_Your task:_
A word-for-word restatement of the listing is the only acceptable answer.

_Data shown:_
------------
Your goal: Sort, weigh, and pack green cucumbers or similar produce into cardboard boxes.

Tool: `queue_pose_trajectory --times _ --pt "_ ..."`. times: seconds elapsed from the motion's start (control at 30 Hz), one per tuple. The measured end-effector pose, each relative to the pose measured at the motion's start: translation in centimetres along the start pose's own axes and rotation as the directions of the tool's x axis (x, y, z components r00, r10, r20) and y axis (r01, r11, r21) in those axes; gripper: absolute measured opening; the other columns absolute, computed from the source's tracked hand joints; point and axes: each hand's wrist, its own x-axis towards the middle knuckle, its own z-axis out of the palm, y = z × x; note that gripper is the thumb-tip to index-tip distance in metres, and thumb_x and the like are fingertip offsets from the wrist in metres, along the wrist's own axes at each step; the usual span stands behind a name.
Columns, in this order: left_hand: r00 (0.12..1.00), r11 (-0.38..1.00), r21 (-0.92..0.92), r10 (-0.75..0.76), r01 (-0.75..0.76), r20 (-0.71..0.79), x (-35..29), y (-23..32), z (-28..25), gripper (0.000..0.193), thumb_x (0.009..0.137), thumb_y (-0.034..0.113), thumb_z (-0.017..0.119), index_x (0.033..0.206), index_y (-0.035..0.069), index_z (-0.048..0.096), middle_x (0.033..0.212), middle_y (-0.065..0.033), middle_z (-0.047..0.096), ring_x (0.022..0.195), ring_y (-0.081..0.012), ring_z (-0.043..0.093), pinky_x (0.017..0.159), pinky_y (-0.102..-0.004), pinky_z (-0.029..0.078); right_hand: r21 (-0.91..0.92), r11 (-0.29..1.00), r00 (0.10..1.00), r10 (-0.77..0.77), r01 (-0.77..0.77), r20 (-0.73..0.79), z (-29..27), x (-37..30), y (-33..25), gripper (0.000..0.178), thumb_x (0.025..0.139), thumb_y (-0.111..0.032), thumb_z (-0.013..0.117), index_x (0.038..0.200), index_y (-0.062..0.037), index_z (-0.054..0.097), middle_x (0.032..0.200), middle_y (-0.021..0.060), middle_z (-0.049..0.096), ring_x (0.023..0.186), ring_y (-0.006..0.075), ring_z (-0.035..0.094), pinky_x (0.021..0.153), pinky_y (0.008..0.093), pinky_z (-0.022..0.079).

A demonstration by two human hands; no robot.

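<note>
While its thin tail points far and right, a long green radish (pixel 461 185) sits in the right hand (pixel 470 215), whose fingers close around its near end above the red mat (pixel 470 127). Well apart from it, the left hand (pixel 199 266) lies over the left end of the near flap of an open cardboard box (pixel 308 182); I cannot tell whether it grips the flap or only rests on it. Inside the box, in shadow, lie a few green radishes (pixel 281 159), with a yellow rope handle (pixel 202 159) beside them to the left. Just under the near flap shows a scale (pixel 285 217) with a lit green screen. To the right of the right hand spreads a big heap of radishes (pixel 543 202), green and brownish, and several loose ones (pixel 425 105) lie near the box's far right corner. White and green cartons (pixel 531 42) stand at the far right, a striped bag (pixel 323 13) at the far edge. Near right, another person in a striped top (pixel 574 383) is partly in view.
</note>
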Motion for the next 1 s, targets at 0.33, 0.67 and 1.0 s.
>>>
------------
_Written response:_
Your goal: Sort, weigh, and pack green cucumbers or similar produce into cardboard boxes.

Tool: `queue_pose_trajectory --times _ --pt "_ ..."`. times: seconds elapsed from the motion's start (control at 30 Hz), one per tuple. The measured end-effector pose, each relative to the pose measured at the motion's start: translation in centimetres along the start pose's own axes and rotation as the directions of the tool's x axis (x, y, z components r00, r10, r20) and y axis (r01, r11, r21) in those axes; gripper: absolute measured opening; the other columns absolute, computed from the source's tracked hand joints; point and axes: each hand's wrist, its own x-axis towards the middle knuckle, its own z-axis out of the palm, y = z × x; note that gripper is the thumb-tip to index-tip distance in metres, and thumb_x and the like are fingertip offsets from the wrist in metres, along the wrist's own axes at each step; the usual span stands behind a name.
Columns, in this order: left_hand: r00 (0.12..1.00), r11 (-0.38..1.00), r21 (-0.92..0.92), r10 (-0.75..0.76), r01 (-0.75..0.76), r20 (-0.71..0.79), x (-35..29), y (-23..32), z (-28..25), gripper (0.000..0.193), thumb_x (0.009..0.137), thumb_y (-0.034..0.113), thumb_z (-0.017..0.119), index_x (0.033..0.206), index_y (-0.035..0.069), index_z (-0.048..0.096), middle_x (0.033..0.212), middle_y (-0.065..0.033), middle_z (-0.047..0.096), ring_x (0.022..0.195), ring_y (-0.081..0.012), ring_z (-0.043..0.093), pinky_x (0.017..0.159), pinky_y (-0.102..-0.004), pinky_z (-0.029..0.078); right_hand: r21 (-0.91..0.92), r11 (-0.29..1.00), r00 (0.10..1.00), r10 (-0.77..0.77), r01 (-0.77..0.77), r20 (-0.73..0.79), z (-29..27), x (-37..30), y (-33..25), gripper (0.000..0.178), thumb_x (0.025..0.139), thumb_y (-0.111..0.032), thumb_z (-0.013..0.117), index_x (0.038..0.200), index_y (-0.062..0.037), index_z (-0.054..0.097), middle_x (0.032..0.200), middle_y (-0.021..0.060), middle_z (-0.049..0.096), ring_x (0.023..0.186), ring_y (-0.006..0.075), ring_z (-0.035..0.094), pinky_x (0.021..0.153), pinky_y (0.008..0.093), pinky_z (-0.022..0.079).

A demonstration by two human hands; no robot.

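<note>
While its thin tail points far and right, a long green radish (pixel 461 185) sits in the right hand (pixel 470 215), whose fingers close around its near end above the red mat (pixel 470 127). Well apart from it, the left hand (pixel 199 266) lies over the left end of the near flap of an open cardboard box (pixel 308 182); I cannot tell whether it grips the flap or only rests on it. Inside the box, in shadow, lie a few green radishes (pixel 281 159), with a yellow rope handle (pixel 202 159) beside them to the left. Just under the near flap shows a scale (pixel 285 217) with a lit green screen. To the right of the right hand spreads a big heap of radishes (pixel 543 202), green and brownish, and several loose ones (pixel 425 105) lie near the box's far right corner. White and green cartons (pixel 531 42) stand at the far right, a striped bag (pixel 323 13) at the far edge. Near right, another person in a striped top (pixel 574 383) is partly in view.
</note>
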Motion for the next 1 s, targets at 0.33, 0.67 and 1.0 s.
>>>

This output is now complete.